AUDIO/VIDEO - By The Numbers:
REFERENCE = 92-100 / EXCELLENT = 83-91 / GOOD = 74-82 / AVERAGE = 65-73 / BELOW AVERAGE = under 65
**My audio/video ratings are based upon a comparative made against other high definition media/blu-ray disc.**
(Each rating is worth 4 points with a max of 5 per category)
- Low frequency extension:
- Surround Sound presentation:
- Dialogue Reproduction:
(Each rating is worth 4 points with a max of 5 per category)
- Black level/Shadow detail:
- Color reproduction:
Hostage comes to Blu-ray Disc from Lionsgate featuring 1080p AVC encoded video that has an average bitrate of 24 Mbps and lossless DTS-HD 5.1 Master Audio sound that has an average bitrate of 3.3 Mbps.
This isn't a particularly bright film but it manages to strike a good balance between the use of dark and light elements. Filtering is applied to render its varying visual aesthetics as dictated by the filmmakers. Certain scenes are almost monochromatic while others appear to use natural lighting and deeper color emphasis. This seems to mate well thematically and I found the visual contrast interesting. In most regards both light and dark sequences have above average depth with appreciable shadow delineation. White levels are tamped down and blacks are gradational but slightly elevated. Dynamic range is only mildly affected as brighter elements tend to have punchy highlights with visible detail. Resolution occasionally fluctuates but in most instances detail is clearly resolvable with discerning visual perspective that results in pleasing, multi-dimensional high definition video quality.

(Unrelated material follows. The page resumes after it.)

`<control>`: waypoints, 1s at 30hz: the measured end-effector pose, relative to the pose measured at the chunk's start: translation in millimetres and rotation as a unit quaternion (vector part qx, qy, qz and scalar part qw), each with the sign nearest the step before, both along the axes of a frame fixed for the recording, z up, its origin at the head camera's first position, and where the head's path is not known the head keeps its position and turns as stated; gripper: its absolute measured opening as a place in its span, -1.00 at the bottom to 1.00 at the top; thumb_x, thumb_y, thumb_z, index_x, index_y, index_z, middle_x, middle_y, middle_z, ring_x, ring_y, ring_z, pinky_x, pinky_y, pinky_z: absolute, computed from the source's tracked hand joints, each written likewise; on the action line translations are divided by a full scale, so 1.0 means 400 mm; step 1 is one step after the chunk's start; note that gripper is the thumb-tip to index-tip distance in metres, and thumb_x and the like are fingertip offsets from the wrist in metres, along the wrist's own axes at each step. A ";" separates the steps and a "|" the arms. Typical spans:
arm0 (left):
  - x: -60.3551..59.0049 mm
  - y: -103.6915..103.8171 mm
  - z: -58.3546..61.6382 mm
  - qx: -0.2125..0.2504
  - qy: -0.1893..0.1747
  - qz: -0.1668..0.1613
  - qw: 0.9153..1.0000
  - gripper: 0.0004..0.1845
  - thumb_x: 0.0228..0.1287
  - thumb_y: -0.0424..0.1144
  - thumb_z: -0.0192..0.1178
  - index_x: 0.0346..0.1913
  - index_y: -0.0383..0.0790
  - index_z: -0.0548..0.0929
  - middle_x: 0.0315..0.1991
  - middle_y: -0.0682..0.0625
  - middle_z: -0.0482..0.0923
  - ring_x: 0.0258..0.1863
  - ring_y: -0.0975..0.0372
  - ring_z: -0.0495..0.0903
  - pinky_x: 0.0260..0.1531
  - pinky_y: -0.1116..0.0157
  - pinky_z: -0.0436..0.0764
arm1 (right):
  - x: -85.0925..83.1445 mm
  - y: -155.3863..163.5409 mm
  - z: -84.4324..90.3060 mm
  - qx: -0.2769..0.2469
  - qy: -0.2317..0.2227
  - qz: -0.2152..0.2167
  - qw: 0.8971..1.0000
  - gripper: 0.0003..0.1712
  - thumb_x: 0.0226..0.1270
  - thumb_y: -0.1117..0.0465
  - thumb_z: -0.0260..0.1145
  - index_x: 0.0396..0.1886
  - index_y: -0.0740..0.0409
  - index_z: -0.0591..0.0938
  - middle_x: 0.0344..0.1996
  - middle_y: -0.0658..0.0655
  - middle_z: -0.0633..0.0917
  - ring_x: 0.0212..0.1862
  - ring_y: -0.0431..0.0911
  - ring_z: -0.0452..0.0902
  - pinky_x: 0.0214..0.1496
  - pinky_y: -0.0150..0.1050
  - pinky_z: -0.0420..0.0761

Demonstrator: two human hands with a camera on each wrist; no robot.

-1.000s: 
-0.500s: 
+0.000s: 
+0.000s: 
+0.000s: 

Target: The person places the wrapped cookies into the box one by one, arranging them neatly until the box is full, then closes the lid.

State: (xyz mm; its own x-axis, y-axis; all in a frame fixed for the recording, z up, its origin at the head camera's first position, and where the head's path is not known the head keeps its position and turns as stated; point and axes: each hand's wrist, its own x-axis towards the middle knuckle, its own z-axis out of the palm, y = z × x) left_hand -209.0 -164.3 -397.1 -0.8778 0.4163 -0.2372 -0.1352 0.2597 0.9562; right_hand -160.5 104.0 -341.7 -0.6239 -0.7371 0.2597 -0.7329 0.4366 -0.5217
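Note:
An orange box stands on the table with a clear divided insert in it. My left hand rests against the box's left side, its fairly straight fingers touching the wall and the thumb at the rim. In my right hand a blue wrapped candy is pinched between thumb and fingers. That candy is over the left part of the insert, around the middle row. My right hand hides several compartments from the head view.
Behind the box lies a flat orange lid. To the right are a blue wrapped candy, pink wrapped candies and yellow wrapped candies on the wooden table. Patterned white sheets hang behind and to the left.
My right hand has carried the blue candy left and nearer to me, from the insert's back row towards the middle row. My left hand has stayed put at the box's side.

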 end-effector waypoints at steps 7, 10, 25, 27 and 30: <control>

The is a deceptively good DTS-HD Master Audio soundtrack that features crystal clear dialogue, powerful dynamics and a subtle, yet rewarding surround sound mix. I was impressed with the implementation of both spacial dimension and discrete directional sounds that created a realistic and occasionally immersive listening environment. This worked hand in hand with film's music, and source material, to build tension and help drive the story. Be sure to turn this one up when the action kicks in.
- Audio commentary with director Florent Siri
- Taking Hostage behind the scenes - 12 minute featurette
- 6 deleted scenes with optional director commentary
- 2 extended scenes with optional director commentary
Hostage is an entertaining crime thriller that features a respectable plot, well drawn characters and a solid lead performance from star Bruce Willis. It makes its debut on Blu-ray Disc from Lionsgate featuring good high definition video quality, excellent lossless surround sound and a middling offering of bonus supplements that are highlighted by a director's commentary and run of the mill making of featurette. I am pleased that it was worth my time and recommend that you check it out as well.